2. Helps Language Development

By better understanding their senses, children can increase their vocabulary base and communicate more effectively. Textures and flavours can be explored and used to describe their experiences. For example, children can start to describe food as sour, sweet or bitter and they can describe surfaces as smooth or rough. By engaging in sensory play, these distinctions are made clear and obvious.

Sensory play also offers children the opportunity to bond and connect. Playing together allows children to engage with their peers and further develop their social interaction skills, through sharing and negotiating, in a fun and exciting setting. 

3. Develops Motor Skills

Sensory play helps children to improve both fine and gross motor skills. Sensory play activities often include motions such as pouring, stacking, squeezing, pushing, pulling and balancing. These movements engage a range of muscle groups, helping to build strength and dexterity. 

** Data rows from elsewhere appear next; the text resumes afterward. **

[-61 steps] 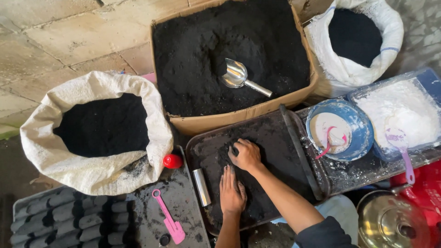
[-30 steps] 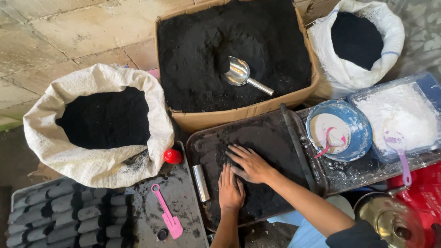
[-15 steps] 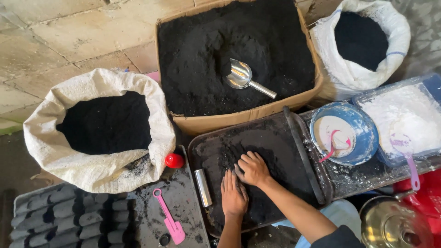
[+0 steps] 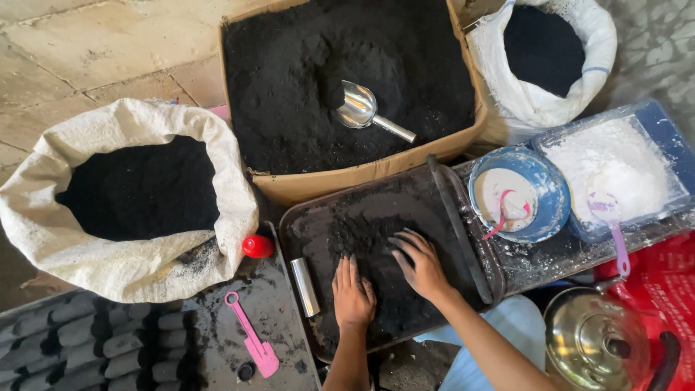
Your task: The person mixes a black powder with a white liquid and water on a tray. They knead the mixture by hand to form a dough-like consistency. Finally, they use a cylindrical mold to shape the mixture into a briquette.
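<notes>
My left hand (image 4: pixel 352 292) lies flat, open and empty, on black powder (image 4: pixel 369 246) near the tray (image 4: pixel 308 224)'s front edge. My right hand (image 4: pixel 420 262), clenched half a second ago, has spread its fingers and presses the powder mid-tray: kneading goes on. A metal tube (image 4: pixel 305 287) lies by the left rim. Beyond, a scoop (image 4: pixel 362 110) rests in the box (image 4: pixel 347 177).

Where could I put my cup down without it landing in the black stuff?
The stone floor beyond the big sack is bare. The dark board around the pink scoop has some room. The tray under both hands and everything right of it is crowded.
</notes>
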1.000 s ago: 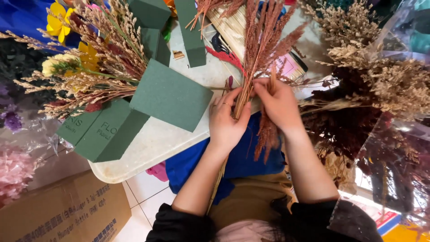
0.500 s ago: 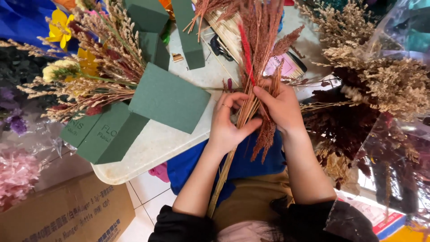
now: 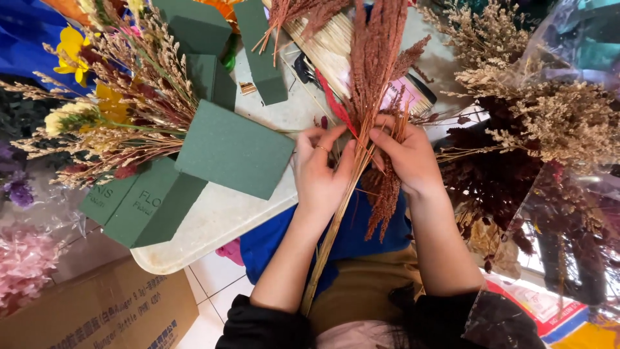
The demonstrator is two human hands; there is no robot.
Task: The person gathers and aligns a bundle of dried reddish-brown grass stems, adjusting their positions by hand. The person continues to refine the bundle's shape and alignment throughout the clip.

In addition, these movements help children to develop spatial awareness and hand-eye coordination. Although some activities may become messy very quickly, your child is beginning to comprehend concepts such as capacity and weight, through actions such as estimating if a jug is full or empty. Overtime, movements will become more precise and controlled. 

4. Fosters Problem Solving Skills

Sensory play often includes challenges, such as learning how to stack objects on top of each other by balancing them or fitting one object through another, which requires an understanding of size, distance and shapes. These challenges help to foster judgment and reasoning skills, which can then be transferred to other aspects of learning. Therefore, sensory play is important for developing decision making and problem solving skills.




5. Understanding More Complex Tasks

A good foundational understanding of the senses will provide a roadmap for learning more complex skills later in adolescence. Sensory play helps build nerve connections in the brain, which aids memory function and recall. 

Further, the enhanced motor skills that were developed through play will help children with tasks such as using cutlery to eat, opening and closing zippers to get dressed and learning how to use a pencil to write their name. 

6. Helps to Calm Children 

Sensory play has been proven to calm and relax children. It is particularly useful for children with autism or processing disorders. The sensory stimulation can help children concentrate and reduce anxiety. Therefore, it is a useful tool for helping children learn in a stress-free manner.

One of the key components to sensory play is allowing children the autonomy to play freely and explore at will. Creating activities which have clear boundaries, such as limiting the materials to the sensory bin, yet which offer a degree of flexibility, will allow children to self regulate their behaviour and mood. 

Overall, we hope that we have been able to shed light on why sensory play is important and that you enjoy sensory play activities with your child! Remember, it takes time for children to fully explore and investigate an activity. Allow ample time for children to play, and keep instructions to a minimum.